Our cohort of gouty arthritis patients on diclofenac demonstrated 5.29 times higher risk to have UGIB compared to those not on diclofenac. A meta-analysis showed that a positive relationship between diclofenac dose and with increased risk for UGIB or cardiovascular event compared with other NSAIDs (Odom et al., 2014). To the best of our knowledge, there is no previous data pertaining to incidence of GI bleeding secondary to diclofenac use due to other causes. However, there are multiple risks factors that may contribute to UGIB in patients on diclofenac regardless of presenting with gout or not. These risk factors include advanced age, previous history of GI bleeding, and concurrent use of medications such as anticoagulants, aspirin, corticosteroids and selective serotonin reuptake inhibitors (Odom et al., 2014). Antiplatelet and anticoagulant medications are known risk factors that cause UGIB. However, there was no significant difference in our cohort of UGIB vs non-UGIB patients in terms of antiplatelet or anticoagulant usage. This may be due to the fact that our patients being on concurrent PPI medication that could contribute to gastroprotection.
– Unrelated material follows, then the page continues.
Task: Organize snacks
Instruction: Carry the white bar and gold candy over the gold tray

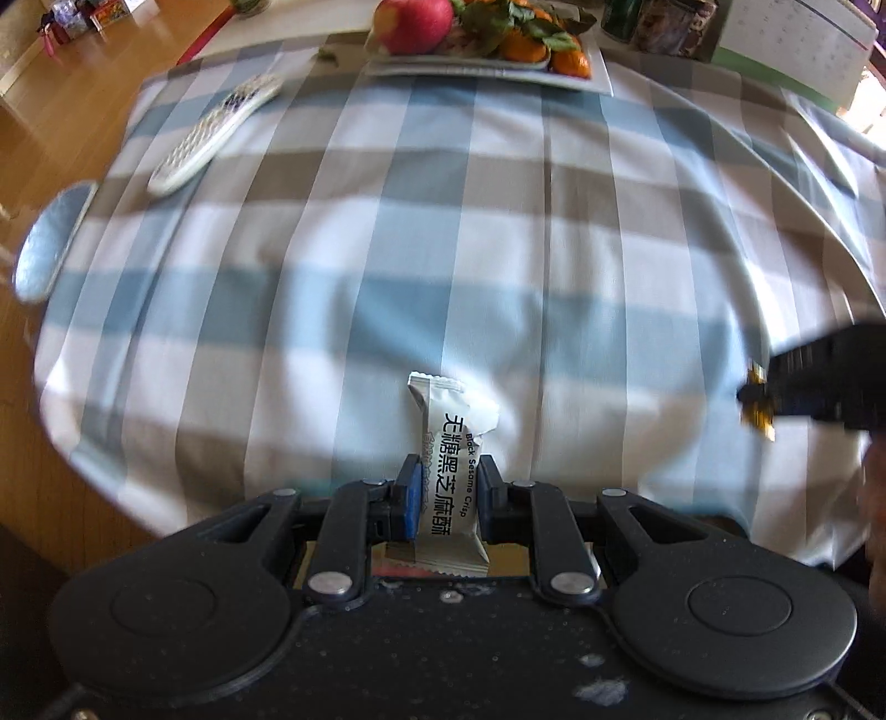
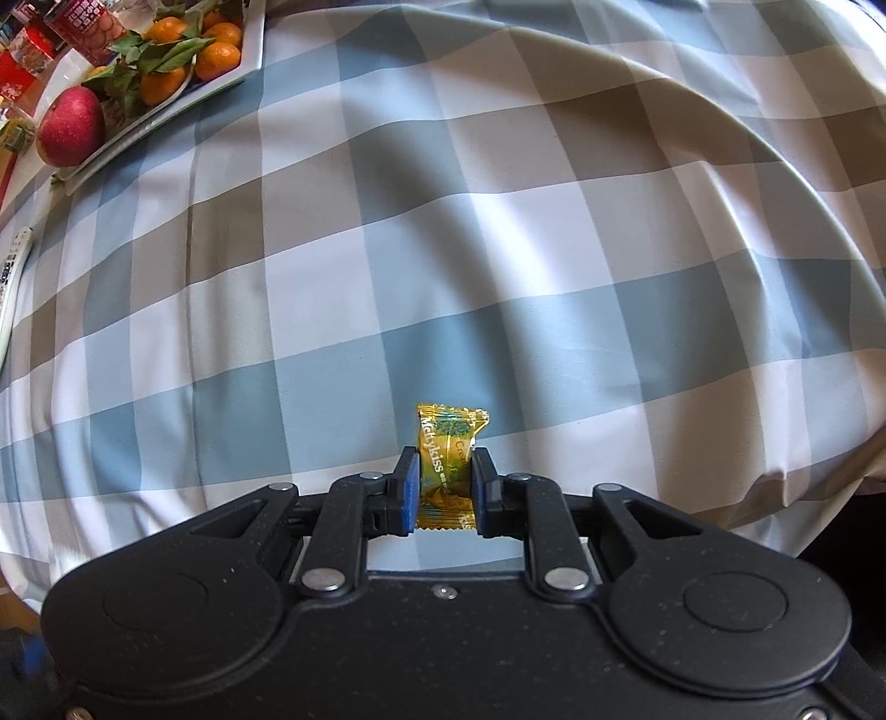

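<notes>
the left claw is clamped on a white sesame crisp packet, which stands on end between the blue pads, its top sticking out past the fingertips and its lower end tucked back toward the claw body. the right claw pinches a small gold candy the same way, the wrapper's crimped end poking out ahead of the tips. both hang above a bench draped in a blue, grey and white checked cloth. far ahead of the left claw sits a white tray with a red apple and leafy oranges; a remote control lies ahead and to its left. the right claw, candy in its tips, shows at the right edge of the left view.
</notes>
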The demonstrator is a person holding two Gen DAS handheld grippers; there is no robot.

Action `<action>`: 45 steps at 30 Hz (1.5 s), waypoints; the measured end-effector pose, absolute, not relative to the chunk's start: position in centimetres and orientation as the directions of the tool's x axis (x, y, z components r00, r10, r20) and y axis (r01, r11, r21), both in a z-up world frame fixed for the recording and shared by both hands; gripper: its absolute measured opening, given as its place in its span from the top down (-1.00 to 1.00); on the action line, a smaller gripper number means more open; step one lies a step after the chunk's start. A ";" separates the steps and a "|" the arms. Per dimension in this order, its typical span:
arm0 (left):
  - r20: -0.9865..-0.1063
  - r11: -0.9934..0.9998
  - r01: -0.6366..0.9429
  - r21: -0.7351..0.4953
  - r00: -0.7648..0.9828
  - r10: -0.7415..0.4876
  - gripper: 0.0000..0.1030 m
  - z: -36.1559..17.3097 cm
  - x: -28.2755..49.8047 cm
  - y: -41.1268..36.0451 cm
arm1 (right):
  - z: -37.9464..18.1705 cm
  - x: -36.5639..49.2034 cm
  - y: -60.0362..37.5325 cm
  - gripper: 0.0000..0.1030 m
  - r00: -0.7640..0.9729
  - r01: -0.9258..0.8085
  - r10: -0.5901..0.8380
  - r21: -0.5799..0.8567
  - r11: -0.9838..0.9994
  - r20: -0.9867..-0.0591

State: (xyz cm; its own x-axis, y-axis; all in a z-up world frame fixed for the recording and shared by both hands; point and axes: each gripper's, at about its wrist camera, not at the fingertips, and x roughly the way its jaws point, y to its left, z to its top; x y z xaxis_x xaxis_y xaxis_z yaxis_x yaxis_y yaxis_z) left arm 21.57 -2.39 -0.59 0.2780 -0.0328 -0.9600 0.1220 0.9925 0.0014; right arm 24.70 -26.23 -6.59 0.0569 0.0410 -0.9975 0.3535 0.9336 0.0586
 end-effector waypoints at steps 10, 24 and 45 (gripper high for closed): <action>-0.951 0.998 0.067 0.012 0.310 -0.010 0.63 -0.3 14.6 0.5 | -2.3 18.7 -25.6 0.48 0.251 0.300 0.136 0.211 0.930 -0.958; -0.946 0.993 0.114 0.022 0.325 -0.016 0.63 -1.9 8.2 -1.2 | -1.1 7.5 -25.4 0.48 0.370 0.277 0.221 0.335 0.901 -0.902; -0.952 0.994 0.112 0.013 0.305 -0.022 0.63 -4.4 9.5 0.3 | -1.6 5.0 -20.5 0.48 0.387 0.096 0.238 0.296 0.950 -0.891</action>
In addition, PPIs are protective medication against UGIB but gout patients that took pantoprazole had significant cause of UGIB in this study by univariable analysis. However, it was not known whether the subjects had taken pantoprazole after or prior to UGIB events.
We acknowledge the limitations of this study as follows: (1) Diclofenac was the only NSAID included in our analysis due to the number of patients receiving other NSAIDs such as naproxen, etoricoxib, indomethacin or celecoxib was insufficient for inclusion in the statistical analyses. We recommend further studies involving multiple types of NSAIDs including their frequency and dosage; (2) The retrospective nature of our study and the lack of clinical details about the severity, types and outcomes of UGIB; (3) Our simple binary outcome of UGIB or non-UGIB is less interesting to clinicians when compared to other UGIB outcomes such as Glasgow-Blatchford or AIMS65 bleeding score, transfusion requirements, need for intensive care unit admission or endoscopic intervention, and the length of hospital stay.
In conclusion, older age and diclofenac prescription were significant risk factors for UGIB development in gouty arthritis patients on NSAIDs. Thus, patients presented with these risk factors should be routinely monitored to prevent the occurrence of UGIB. We also recommend that diclofenac be prescribed for the shortest duration possible to manage gout flares.